VI. The Canteen and the Cage
The Woxsen campus is a "Residential Experience," which is a fancy way of saying you are a prisoner in a very expensive (for Indians), very isolated compound. It is 80 kilometers from Hyderabad, a distance that sounds manageable until you realize that 80 kilometers in Indian traffic takes approximately the same amount of time as the tectonic shift of a continent. To go to the city and back was a 6-hour odyssey involving dust, horns, and the constant threat of being crushed by a brightly painted Tata truck.
So, you stay on campus. You eat at the canteen. You eat the same, hyper-spiced, oil-slicked food every day until your gallbladder begins to stage a formal protest. The spice isn't a flavor; it’s a physical assault designed to distract you from the fact that you are eating the same lentil mash for the 400th time.
VII. The Betrayal
My "reforms" were beginning to annoy the higher-ups. Real research takes time. Real departments require qualified people, not just "bodies in seats." The Vice President and his Strategic Partner (the one with the notable gluteal-to-intellectual ratio) began to sense that I was an obstacle to their six-month profit cycle.
They enacted their Plan B.
They convinced Pep Lluis to stay for another six months. They then approached me with a "promotion" that was actually a demotion. They wanted me to be the Vice-Dean.
"And the salary?" I asked, recalling the summer of nods and smiles in Anguita. "The agreement that I would earn the same as the Dean?"
A henchman of the Vice President looked at me with the serene, unblinking eyes of a man who has never felt the sting of a conscience. "Ah," he said. "That agreement was made in the summer.
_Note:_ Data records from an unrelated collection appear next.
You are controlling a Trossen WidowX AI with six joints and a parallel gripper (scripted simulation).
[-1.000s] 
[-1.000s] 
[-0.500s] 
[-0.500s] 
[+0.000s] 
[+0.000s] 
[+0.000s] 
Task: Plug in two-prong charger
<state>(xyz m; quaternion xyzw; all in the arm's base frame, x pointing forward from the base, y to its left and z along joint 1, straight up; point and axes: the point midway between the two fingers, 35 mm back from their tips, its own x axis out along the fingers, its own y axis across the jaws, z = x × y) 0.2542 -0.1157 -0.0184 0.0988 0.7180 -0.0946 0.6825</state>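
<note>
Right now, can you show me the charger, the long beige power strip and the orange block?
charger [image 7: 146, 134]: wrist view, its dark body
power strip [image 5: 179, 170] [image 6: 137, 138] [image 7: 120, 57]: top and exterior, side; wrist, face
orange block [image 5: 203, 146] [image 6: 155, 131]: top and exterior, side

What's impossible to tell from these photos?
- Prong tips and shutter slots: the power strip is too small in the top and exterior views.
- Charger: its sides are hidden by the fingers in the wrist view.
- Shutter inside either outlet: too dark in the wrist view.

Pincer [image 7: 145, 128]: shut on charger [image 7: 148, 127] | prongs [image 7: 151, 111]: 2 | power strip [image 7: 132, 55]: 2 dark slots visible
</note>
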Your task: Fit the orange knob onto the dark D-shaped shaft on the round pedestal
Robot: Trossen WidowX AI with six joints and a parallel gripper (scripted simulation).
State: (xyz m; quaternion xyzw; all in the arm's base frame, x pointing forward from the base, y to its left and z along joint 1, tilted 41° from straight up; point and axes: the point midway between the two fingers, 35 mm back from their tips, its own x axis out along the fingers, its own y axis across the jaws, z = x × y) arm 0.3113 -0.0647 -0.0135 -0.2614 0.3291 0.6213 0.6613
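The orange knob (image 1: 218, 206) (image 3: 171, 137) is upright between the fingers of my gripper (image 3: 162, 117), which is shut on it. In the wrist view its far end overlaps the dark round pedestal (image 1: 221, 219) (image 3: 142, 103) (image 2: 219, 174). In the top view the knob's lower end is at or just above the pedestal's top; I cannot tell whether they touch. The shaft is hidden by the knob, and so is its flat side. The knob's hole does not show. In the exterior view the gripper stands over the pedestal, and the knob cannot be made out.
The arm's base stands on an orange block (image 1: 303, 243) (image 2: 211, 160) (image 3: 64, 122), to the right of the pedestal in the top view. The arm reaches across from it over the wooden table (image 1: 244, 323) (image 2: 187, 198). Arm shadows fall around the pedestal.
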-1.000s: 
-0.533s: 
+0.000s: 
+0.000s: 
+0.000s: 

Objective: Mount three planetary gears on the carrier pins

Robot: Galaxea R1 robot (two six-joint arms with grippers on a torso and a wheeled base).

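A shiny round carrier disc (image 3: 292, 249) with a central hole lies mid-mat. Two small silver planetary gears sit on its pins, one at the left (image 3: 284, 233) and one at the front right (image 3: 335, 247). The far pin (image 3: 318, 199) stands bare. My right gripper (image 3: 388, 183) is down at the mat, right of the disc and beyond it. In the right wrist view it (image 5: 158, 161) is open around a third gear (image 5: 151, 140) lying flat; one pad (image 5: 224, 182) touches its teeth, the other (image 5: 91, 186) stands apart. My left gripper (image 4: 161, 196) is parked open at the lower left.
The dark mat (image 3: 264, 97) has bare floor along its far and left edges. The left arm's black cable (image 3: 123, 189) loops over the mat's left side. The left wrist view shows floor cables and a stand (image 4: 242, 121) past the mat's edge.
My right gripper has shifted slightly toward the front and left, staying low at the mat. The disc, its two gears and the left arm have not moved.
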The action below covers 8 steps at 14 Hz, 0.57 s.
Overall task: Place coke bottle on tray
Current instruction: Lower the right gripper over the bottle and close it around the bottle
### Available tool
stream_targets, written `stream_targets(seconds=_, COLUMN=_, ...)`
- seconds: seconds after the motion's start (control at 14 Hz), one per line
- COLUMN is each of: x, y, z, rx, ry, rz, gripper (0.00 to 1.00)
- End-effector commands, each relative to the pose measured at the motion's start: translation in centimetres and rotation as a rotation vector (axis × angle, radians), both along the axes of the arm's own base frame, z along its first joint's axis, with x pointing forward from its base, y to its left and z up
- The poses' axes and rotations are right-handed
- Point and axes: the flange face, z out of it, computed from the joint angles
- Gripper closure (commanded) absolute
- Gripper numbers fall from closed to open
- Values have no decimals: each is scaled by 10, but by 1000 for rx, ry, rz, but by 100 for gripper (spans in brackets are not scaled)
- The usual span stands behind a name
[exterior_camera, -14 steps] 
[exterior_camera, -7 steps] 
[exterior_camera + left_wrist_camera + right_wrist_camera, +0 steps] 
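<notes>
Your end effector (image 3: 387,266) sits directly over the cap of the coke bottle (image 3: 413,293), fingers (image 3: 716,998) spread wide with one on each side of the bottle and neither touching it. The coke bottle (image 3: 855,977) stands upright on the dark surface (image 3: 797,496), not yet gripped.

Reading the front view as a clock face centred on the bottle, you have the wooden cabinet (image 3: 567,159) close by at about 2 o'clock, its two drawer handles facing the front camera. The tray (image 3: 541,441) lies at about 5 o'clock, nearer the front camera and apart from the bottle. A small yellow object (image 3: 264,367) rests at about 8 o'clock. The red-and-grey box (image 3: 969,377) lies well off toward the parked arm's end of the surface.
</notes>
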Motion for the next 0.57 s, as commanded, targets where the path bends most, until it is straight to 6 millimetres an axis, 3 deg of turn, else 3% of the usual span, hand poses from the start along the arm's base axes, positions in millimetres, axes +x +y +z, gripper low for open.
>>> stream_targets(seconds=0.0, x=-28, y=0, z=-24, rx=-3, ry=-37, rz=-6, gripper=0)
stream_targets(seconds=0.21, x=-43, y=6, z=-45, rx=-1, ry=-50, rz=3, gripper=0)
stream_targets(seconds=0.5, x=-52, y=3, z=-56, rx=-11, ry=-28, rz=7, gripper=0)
It was a different fiscal context. We cannot honor that. You will stay at your professor's salary."
VIII. The Exit
The decision took less time than a quantum fluctuation.
I realized that the "Indian Dream" I had cultivated in Anguita was a hallucination. The "Spirituality" was actually just a cover for a frantic, disorganized capitalism. The "Multiculturalism" was actually a rigid hierarchy where the Vice President’s libido dictated departmental policy. I had come to India seeking spirituality and professional closure. I found a marketplace where degrees were sold like samosas and "innovation" was a prompt typed into an LLM.
I didn't need a six-month "Alternative Plan." I needed an exit.
I began to plot my move to Kenya. I dreamt of the Indian Ocean, not the Indian Ocean that bordered this dusty, inland campus, but the real one. I dreamt of grilled fish that didn't taste of turmeric. I dreamt of a place where the word "Strategic" was only used to describe where to place a beach umbrella.
I had arrived in India as a "Quantum Exile" looking for a "Cherry on Top." I left as a survivor of a corporate cult, heading toward the Kenyan coast with nothing but my integrity and a very irritated gallbladder.

Very interesting! This actually is an insight why Indian degrees are not recognized in most countries.